The second question was about value leakage. What happens here is you basically make these developers really famous or help them out, make the investors in these games really rich but you the company doesn’t actually become a conduit for both of those people, or those entities are basically to profit and you yourself don’t profit.
I read a book that was all about term sheets. I think it’s called Venture Deals. I read it because one of the term sheets we got had some non-standard terms attached to it. Having read that book, I was able to identify them and know what points to negotiate.
I think you have to really know the term sheet, you have to know every single piece of it and how the possible implications of that could affect the growth of your company later on. You obviously have lawyers, but those lawyers are pretty expensive. A few hours of a really high-priced PC Lawyer might not be something you can do, especially in the beginning. As a founder, knowing these different terms and how they could affect you is of paramount importance.

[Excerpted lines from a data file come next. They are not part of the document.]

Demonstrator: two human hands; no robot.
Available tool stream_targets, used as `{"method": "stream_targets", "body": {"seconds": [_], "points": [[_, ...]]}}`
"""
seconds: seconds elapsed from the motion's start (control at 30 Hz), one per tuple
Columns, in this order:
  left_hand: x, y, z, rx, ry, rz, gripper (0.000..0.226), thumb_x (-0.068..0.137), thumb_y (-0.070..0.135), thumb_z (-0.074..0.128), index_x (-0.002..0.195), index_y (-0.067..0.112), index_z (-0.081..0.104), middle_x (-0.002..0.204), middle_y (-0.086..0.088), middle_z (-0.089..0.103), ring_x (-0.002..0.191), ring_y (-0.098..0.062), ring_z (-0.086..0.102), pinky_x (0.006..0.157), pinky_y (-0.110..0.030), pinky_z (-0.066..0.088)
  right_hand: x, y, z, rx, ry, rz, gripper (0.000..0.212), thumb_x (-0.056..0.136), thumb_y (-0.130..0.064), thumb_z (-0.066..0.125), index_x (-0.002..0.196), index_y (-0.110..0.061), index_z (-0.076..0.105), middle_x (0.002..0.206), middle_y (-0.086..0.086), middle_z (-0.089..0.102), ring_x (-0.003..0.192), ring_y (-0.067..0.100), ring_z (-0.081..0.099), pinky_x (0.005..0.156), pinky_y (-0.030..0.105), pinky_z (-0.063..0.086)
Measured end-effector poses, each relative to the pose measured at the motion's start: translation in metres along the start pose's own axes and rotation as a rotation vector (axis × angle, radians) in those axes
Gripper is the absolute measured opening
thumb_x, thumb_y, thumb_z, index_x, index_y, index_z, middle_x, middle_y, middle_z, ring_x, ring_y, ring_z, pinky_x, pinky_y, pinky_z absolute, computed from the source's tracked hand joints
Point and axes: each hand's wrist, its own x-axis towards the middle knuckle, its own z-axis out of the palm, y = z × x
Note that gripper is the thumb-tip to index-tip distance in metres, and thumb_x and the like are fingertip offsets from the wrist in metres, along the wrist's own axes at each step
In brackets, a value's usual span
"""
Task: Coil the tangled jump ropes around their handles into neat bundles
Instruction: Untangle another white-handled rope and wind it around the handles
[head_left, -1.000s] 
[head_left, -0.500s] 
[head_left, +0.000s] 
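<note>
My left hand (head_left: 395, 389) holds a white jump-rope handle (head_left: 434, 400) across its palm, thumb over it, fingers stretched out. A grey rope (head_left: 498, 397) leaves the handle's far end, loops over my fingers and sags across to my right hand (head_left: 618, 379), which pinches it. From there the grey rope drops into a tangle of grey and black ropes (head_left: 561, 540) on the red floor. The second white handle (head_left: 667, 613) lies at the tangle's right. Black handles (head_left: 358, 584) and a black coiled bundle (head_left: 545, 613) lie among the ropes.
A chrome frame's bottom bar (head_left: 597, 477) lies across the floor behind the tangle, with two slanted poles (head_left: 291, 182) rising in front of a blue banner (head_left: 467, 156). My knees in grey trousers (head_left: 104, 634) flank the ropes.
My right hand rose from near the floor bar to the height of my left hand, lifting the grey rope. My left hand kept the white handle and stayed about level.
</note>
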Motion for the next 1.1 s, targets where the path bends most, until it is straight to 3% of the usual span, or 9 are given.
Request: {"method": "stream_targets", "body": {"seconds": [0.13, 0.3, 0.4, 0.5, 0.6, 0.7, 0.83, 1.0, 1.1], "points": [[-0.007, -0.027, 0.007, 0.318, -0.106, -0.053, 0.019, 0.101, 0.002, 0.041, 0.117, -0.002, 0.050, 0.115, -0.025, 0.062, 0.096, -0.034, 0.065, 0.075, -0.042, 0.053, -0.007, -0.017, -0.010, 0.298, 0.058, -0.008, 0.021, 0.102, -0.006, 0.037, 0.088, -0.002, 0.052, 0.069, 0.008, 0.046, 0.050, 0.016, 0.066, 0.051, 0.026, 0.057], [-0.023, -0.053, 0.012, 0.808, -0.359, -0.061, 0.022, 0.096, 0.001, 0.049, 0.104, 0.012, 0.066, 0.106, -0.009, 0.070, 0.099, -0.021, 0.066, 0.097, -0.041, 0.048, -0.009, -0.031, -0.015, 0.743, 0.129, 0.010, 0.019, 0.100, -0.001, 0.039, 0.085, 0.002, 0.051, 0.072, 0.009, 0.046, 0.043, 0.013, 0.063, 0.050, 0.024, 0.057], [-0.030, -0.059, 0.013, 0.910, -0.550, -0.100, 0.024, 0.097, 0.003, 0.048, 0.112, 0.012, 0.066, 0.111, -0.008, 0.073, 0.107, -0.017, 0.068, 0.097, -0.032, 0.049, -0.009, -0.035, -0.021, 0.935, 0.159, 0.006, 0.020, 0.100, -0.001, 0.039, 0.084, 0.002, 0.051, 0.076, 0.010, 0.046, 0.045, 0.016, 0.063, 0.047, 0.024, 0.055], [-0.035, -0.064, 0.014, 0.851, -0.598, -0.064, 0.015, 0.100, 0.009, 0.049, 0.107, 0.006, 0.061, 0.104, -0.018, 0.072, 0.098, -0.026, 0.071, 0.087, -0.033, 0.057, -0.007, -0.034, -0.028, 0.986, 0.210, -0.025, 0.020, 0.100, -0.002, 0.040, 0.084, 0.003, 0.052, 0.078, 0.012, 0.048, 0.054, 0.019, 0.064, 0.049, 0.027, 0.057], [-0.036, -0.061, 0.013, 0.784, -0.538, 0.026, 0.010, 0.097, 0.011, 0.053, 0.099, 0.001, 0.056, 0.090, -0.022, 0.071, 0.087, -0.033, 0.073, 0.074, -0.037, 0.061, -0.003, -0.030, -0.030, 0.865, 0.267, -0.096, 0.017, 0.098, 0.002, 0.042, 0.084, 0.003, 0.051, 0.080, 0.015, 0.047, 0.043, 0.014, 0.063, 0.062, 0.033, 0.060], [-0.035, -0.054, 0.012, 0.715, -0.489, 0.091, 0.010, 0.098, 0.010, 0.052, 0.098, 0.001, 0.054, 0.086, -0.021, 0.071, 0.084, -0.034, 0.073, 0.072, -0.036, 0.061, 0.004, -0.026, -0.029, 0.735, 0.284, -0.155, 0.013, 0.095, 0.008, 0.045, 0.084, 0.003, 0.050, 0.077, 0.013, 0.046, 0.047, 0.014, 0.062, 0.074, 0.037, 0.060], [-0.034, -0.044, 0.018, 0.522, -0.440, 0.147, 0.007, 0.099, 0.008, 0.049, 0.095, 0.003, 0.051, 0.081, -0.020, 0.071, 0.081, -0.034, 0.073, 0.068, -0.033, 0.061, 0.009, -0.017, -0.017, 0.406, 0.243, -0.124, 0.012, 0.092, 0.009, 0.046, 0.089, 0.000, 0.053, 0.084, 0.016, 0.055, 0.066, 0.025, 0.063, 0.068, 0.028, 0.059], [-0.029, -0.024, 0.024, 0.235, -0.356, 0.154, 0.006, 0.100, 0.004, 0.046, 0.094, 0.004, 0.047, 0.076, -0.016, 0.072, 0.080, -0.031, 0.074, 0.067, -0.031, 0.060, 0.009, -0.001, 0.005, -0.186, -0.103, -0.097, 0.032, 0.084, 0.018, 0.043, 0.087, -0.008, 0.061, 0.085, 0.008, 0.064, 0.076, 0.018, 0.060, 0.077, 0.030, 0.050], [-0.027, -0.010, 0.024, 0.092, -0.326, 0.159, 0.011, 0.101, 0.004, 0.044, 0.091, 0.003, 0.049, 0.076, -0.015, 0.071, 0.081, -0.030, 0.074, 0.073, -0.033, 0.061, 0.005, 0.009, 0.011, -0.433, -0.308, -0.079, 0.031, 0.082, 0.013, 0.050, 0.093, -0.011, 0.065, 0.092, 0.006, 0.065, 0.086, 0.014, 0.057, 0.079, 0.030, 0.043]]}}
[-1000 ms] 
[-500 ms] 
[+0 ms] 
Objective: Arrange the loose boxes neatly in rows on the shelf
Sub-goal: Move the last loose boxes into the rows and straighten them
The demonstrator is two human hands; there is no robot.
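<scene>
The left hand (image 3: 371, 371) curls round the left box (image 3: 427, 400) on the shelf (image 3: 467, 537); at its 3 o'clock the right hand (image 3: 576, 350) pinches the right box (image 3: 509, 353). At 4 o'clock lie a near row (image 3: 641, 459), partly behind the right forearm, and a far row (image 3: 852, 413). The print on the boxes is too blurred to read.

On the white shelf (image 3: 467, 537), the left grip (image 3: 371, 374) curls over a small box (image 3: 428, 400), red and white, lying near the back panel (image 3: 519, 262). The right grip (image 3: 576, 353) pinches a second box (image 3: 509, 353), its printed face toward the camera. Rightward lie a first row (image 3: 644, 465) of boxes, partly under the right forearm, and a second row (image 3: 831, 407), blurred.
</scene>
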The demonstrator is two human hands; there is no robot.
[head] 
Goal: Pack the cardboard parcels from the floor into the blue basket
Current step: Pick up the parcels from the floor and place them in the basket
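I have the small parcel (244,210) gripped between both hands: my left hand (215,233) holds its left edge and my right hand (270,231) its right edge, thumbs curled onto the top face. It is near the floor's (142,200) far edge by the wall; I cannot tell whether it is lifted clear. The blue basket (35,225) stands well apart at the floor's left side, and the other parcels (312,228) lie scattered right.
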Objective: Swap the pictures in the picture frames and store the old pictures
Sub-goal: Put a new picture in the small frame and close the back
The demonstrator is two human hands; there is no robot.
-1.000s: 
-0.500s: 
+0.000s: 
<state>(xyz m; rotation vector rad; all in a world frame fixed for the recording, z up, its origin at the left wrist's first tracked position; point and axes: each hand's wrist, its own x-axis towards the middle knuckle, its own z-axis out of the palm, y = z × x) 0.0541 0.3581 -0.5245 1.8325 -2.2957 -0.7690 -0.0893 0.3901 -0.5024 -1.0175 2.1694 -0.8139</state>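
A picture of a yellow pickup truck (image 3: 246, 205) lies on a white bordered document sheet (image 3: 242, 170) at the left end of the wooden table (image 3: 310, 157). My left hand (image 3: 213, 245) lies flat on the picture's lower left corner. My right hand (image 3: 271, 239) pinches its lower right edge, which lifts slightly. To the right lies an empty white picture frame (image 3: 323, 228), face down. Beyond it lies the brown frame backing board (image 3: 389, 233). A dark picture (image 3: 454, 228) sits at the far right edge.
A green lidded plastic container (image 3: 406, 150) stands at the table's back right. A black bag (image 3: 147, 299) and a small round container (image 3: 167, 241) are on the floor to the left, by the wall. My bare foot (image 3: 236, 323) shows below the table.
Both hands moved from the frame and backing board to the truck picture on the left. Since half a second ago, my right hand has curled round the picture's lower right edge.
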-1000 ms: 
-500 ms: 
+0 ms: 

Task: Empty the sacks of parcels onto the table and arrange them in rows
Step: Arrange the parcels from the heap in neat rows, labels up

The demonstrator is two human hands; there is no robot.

Yes, especially because we’re doing investments. You don’t want something unexpected to come up and really infect their investment. It just makes sense to have those protections in place.
After going through the process, I would have slowed things down. We skipped the angel stage. I think that’s actually a really good stage to have because once you hit the seed and the A, in the way the fundraisers work, you’re really on this track that you can’t get off. Also having that time upfront with angels to do some development, kind of like a MVP version zero, to identify your team and get to know them. These things are all pretty important. We were successful in getting the A which was great, but doing it over, I would have taken my time a little bit more during that angel stage.
Work with your lead investor and just iterate the heck out of your message, so when you walk in you just give a really polished performance. You wanna make sure you stand out.